▶ Task directions
Retype the whole listing, character for character.

▶ Given information
--

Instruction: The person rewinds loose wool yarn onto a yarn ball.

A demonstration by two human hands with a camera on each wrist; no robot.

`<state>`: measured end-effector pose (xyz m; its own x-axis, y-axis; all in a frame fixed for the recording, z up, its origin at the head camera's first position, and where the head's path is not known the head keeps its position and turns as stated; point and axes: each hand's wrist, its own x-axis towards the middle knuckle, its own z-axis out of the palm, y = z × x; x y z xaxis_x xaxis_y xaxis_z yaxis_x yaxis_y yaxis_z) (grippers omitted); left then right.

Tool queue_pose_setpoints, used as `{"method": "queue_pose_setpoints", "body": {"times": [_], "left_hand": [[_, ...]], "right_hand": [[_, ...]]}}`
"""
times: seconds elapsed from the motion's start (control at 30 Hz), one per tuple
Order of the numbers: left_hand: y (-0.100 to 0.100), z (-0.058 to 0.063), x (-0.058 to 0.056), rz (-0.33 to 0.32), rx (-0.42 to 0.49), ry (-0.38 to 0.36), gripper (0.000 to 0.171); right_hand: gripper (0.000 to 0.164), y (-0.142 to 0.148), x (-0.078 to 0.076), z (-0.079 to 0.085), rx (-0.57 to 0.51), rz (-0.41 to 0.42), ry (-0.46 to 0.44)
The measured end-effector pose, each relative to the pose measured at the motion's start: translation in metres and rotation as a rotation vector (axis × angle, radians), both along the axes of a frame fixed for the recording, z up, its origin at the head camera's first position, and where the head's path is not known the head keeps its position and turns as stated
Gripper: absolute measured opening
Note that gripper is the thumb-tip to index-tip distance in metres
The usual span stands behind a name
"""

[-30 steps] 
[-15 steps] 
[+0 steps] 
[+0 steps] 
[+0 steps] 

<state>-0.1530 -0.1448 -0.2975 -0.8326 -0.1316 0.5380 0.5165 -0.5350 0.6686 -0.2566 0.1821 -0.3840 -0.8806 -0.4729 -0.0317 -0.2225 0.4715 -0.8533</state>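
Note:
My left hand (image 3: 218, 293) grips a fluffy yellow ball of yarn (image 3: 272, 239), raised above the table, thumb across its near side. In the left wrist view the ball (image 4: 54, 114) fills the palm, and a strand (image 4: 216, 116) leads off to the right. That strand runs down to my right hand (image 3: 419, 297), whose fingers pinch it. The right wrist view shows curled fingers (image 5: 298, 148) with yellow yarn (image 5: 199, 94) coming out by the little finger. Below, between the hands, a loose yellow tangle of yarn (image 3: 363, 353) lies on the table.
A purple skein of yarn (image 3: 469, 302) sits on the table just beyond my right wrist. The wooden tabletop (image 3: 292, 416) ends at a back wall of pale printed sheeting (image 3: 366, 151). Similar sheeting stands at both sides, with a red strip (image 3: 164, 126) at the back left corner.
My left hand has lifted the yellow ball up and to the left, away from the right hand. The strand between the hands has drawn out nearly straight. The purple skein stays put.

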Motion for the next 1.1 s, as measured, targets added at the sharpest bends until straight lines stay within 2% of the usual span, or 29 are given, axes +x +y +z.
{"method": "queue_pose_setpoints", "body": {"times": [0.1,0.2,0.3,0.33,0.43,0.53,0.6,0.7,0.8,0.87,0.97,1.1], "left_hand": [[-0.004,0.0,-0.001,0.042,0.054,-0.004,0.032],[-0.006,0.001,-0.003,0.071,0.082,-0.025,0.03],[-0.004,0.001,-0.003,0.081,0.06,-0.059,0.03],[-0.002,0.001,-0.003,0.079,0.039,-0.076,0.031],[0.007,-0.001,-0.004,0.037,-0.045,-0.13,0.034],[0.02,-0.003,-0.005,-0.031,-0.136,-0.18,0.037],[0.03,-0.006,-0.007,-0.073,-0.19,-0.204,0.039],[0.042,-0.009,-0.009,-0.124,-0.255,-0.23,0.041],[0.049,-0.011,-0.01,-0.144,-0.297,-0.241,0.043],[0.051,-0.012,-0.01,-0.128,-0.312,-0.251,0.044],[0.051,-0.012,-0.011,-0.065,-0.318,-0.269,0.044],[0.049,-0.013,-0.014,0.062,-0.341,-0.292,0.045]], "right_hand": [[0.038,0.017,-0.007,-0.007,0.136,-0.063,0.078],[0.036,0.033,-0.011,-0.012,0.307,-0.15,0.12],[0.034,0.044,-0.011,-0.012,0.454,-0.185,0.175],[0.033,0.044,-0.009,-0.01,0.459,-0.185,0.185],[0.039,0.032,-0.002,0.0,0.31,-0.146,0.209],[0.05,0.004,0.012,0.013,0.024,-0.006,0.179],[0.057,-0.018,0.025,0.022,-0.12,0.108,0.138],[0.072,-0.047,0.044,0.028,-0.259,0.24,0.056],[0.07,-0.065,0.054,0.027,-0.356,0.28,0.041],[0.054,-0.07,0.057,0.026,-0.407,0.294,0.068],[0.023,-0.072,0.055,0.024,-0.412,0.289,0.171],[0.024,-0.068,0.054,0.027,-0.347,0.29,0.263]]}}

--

▶ Exercise answer
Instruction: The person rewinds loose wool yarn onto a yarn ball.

A demonstration by two human hands with a camera on each wrist; no robot.

`<state>`: measured end-effector pose (xyz m; its own x-axis, y-axis; all in a frame fixed for the recording, z up, its origin at the head camera's first position, and where the head's path is not known the head keeps its position and turns as stated; point and axes: each hand's wrist, its own x-axis towards the middle knuckle, its own z-axis out of the palm, y = z × x; x y z xaxis_x xaxis_y xaxis_z yaxis_x yaxis_y yaxis_z) (grippers omitted); left then right.

Tool queue_pose_setpoints, used as `{"method": "queue_pose_setpoints", "body": {"times": [_], "left_hand": [[_, ...]], "right_hand": [[_, ...]]}}`
"""
times: seconds elapsed from the motion's start (control at 30 Hz), one per tuple
Order of the numbers: left_hand: y (-0.100 to 0.100), z (-0.058 to 0.063), x (-0.058 to 0.056), rz (-0.33 to 0.32), rx (-0.42 to 0.49), ry (-0.38 to 0.36), gripper (0.000 to 0.171); right_hand: gripper (0.000 to 0.164), y (-0.142 to 0.148), x (-0.078 to 0.076), z (-0.079 to 0.085), rx (-0.57 to 0.51), rz (-0.41 to 0.42), ry (-0.46 to 0.44)
The measured end-effector pose, each relative to the pose measured at the motion's start: translation in metres and rotation as a rotation vector (axis × angle, radians), both along the axes of a frame fixed for the recording, z up, its origin at the head camera's first position, and where the head's path is not known the head keeps its position and turns as stated
Gripper: absolute measured opening
Note that gripper is the thumb-tip to index-tip distance in metres
The usual span stands behind a name
"""

[-30 steps] 
[-15 steps] 
[+0 steps] 
[+0 steps] 
[+0 steps] 

<state>-0.1530 -0.1448 -0.2975 -0.8326 -0.1316 0.5380 0.5165 -0.5350 0.6686 -0.2566 0.1821 -0.3840 -0.8806 -0.4729 -0.0317 -0.2225 0.4715 -0.8533</state>
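Note:
My left hand (image 3: 218, 293) grips a fluffy yellow ball of yarn (image 3: 272, 239), raised above the table, thumb across its near side. In the left wrist view the ball (image 4: 54, 114) fills the palm, and a strand (image 4: 216, 116) leads off to the right. That strand runs down to my right hand (image 3: 419, 297), whose fingers pinch it. The right wrist view shows curled fingers (image 5: 298, 148) with yellow yarn (image 5: 199, 94) coming out by the little finger. Below, between the hands, a loose yellow tangle of yarn (image 3: 363, 353) lies on the table.
A purple skein of yarn (image 3: 469, 302) sits on the table just beyond my right wrist. The wooden tabletop (image 3: 292, 416) ends at a back wall of pale printed sheeting (image 3: 366, 151). Similar sheeting stands at both sides, with a red strip (image 3: 164, 126) at the back left corner.
My left hand has lifted the yellow ball up and to the left, away from the right hand. The strand between the hands has drawn out nearly straight. The purple skein stays put.
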
Motion for the next 1.1 s, as measured, targets added at the sharpest bends until straight lines stay within 2% of the usual span, or 29 are given, axes +x +y +z.
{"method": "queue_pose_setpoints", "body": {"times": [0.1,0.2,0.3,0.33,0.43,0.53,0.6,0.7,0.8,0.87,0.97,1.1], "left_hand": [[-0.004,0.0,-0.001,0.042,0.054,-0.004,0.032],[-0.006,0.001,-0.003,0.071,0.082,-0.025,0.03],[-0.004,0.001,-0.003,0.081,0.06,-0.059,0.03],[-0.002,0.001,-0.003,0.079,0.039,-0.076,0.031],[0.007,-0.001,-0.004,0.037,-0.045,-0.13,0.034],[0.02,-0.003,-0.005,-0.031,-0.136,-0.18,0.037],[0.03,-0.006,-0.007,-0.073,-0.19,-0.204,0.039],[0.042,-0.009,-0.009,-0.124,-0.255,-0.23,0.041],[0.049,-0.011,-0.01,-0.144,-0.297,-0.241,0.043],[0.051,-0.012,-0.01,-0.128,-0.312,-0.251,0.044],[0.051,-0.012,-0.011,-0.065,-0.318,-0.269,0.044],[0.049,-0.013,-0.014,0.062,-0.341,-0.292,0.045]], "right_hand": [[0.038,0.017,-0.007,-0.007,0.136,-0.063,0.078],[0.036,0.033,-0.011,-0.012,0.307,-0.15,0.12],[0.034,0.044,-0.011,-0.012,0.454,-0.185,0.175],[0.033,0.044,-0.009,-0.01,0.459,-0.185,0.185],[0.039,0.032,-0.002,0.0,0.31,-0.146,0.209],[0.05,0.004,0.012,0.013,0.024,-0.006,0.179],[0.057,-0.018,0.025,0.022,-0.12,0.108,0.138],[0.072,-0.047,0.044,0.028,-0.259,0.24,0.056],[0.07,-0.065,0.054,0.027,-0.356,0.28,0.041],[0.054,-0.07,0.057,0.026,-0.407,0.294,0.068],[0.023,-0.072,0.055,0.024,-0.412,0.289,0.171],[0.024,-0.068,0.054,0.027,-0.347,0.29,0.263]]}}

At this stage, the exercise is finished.